No entanto este era muito mais do que cantor e pandeirista.
Misturava-se na sociedade negra da cidade, mas também,
nas grandes rodas do Comercial e Caixeral e sempre com seus
instrumentos de trabalho, simpatia e nunca se ouviu dizer
que o negro Balduíno havia feito mal a alguém.
Mas, o que encantava era quando ele, em contato com gente
que gostava de batuque, sons, alegria, que eram e ainda
são, os negros e mulatos, escolhia as mais belas
conterrâneas dessa raça e formava um grupo
de “Pastoras” ( e as Pastorinhas pra o consolo
da lua vão cantando na rua, lindos versos de amor...)

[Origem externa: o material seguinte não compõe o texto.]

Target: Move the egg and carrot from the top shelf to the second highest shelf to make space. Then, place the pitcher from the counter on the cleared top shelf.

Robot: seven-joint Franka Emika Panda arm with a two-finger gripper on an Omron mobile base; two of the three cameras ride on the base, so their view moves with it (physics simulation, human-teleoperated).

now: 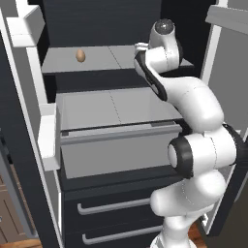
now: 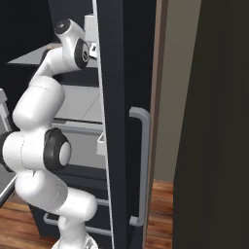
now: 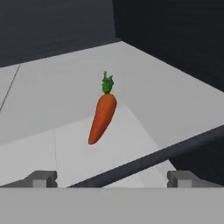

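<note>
Hovering gripper [image 3: 112, 179] jaws apart | hand view: carrot [image 3: 103, 116] | left base: egg [image 1: 80, 55]

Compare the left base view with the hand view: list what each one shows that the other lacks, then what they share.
Left base view alone: the egg lying on the left part of the top shelf, the second highest shelf with its pale front rail below, and two drawers with handles at the bottom.

Hand view alone: the carrot lying on a grey shelf surface, green tip pointing away, ahead of the open gripper and untouched.

Shared: grey shelving inside a dark cabinet.
</note>
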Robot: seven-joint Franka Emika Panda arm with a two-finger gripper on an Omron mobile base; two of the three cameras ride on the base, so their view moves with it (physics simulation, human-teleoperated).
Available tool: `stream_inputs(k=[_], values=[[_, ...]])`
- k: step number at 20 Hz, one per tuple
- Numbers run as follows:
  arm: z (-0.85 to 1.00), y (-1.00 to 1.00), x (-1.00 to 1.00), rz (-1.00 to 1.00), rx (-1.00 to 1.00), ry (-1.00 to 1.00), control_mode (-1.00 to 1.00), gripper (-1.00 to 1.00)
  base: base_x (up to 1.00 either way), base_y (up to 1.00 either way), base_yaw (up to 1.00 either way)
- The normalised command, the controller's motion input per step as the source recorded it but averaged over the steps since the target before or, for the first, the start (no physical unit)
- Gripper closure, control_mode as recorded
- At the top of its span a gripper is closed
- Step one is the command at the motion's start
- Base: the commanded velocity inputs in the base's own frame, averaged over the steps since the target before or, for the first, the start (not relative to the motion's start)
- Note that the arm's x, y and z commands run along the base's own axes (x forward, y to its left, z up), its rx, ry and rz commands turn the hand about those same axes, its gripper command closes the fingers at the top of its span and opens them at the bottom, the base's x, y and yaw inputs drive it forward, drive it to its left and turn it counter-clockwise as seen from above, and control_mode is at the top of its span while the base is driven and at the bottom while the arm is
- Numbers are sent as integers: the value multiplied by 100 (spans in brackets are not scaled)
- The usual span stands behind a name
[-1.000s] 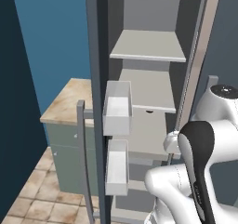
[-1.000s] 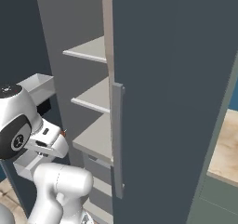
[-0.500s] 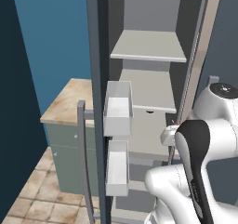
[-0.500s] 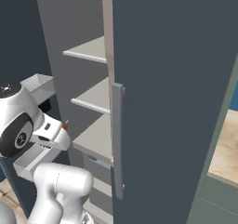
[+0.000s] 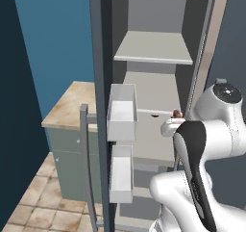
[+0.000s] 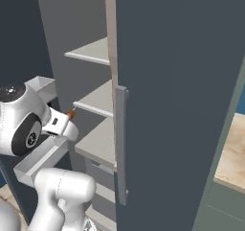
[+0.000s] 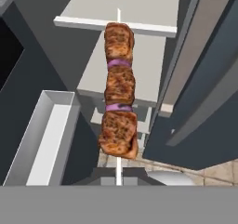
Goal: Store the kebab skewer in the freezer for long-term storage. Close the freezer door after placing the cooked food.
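Observation:
The kebab skewer [image 7: 119, 94], a pale stick with three browned meat chunks, stands up the middle of the hand view. My gripper [image 5: 171, 125] is shut on its lower end. In the base views only the skewer's reddish tip [image 5: 177, 113] [image 6: 71, 113] pokes out of the hand [image 6: 61, 122]. The freezer [image 5: 154, 49] stands open with bare grey shelves, and the skewer is level with the middle shelf [image 6: 98, 100], just in front of it. The freezer door [image 5: 99, 72] is swung wide at the left, edge on, with two pale bins [image 5: 122, 111] on its inner side.
The plain slate-grey door [image 6: 182, 96] on the right is shut, with its bar handle [image 6: 120, 144] near my arm. A stone-topped counter [image 5: 67, 108] on a pale cabinet sits left of the open door. The door's lower bin [image 7: 42, 139] lies left of the skewer.
My hand has risen with the skewer and moved in toward the freezer shelves. The freezer door and bins have not moved.

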Motion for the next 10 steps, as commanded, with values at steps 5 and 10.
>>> stream_inputs(k=[5,10], values=[[-20,5,46,-11,0,-7,-100,100,0,0,0],[-11,2,56,-13,0,-7,-100,100,0,0,0]])
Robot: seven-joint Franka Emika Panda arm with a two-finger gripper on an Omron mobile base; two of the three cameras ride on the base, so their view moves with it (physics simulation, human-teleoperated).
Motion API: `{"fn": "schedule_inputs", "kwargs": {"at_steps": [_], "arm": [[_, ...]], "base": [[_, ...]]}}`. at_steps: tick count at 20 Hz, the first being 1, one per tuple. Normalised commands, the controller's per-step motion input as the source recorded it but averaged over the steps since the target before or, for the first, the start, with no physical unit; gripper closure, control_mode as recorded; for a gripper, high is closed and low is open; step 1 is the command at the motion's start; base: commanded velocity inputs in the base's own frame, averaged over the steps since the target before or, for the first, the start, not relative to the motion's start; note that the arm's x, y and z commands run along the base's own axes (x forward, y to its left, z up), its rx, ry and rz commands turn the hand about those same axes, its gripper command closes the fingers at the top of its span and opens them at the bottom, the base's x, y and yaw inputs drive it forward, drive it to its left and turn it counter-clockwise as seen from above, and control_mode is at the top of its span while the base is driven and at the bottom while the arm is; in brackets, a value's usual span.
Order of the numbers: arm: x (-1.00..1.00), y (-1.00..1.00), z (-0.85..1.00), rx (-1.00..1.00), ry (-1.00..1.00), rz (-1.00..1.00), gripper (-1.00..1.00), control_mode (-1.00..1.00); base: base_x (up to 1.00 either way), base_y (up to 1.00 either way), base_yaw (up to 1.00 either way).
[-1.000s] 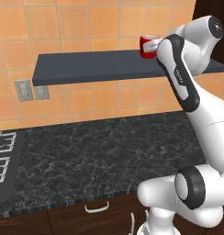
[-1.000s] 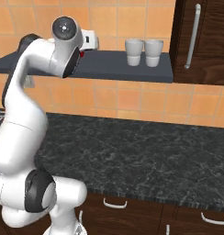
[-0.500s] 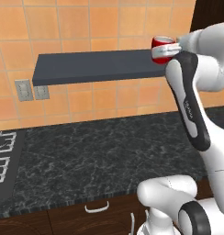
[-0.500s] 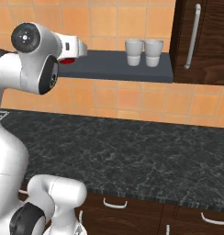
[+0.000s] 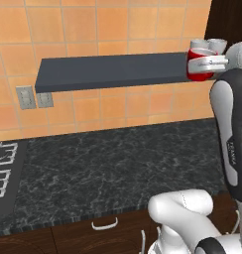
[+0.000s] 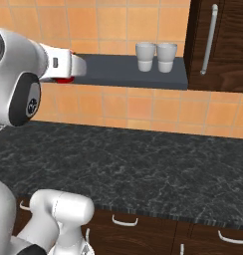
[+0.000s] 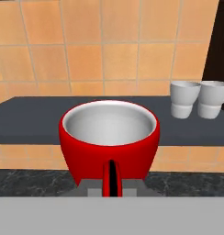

imortalizadas na música de Noel Rosa e na letra de
João de Barro, o Braguinha. Passavam dias ensaiando
depois das horas de trabalho domésticos e iam apresentar-se
acompanhando-o e em muitas ocasiões, pela rua arenosa
da Barão do Rio Branco, desfilavam cantando e encantando
aos assistentes que na realidade, eram a maioria dos habitantes
da cidade.
É com carinho que destacamos algumas “mulatas”
do Balduíno eternizadas nesta foto abaixo e que muitas
já estão mais conosco, pois, partiram ao som
de uma batucada para o “nunca mais”...Olenca,
Dacila, Ladi, Gleci, Vilma e Tereza. Foram muito mais as
beldades santa-vitorienses escolhidas pelo músico
ritimista.
Ninguém sabe do fim que levou o Balduíno!!!
Talvez o progresso o aja deixado num canto. Quiçá
ficou batucando em algum pandeiro surrado, mas as “belas
Mulatas “umas estão conosco, outras partiram
ao som da “a estrela D’Alva no céu desponta
e a lua anda tonta com tamanho esplendor”, e ainda
atrevo-me em noites de Lua Cheia imaginar que o Balduíno
está alegrando com sua magia de sons em qualquer
lugar, porque deixou nestas amplitudes planas e verdes a
sua competência, arte e a união com as nossas
mulatas de pele morena e algumas de olhos verdes simbolizando
a beleza desta pátria brasileira que desde aqui,
fazemos parte com muito orgulho e amor.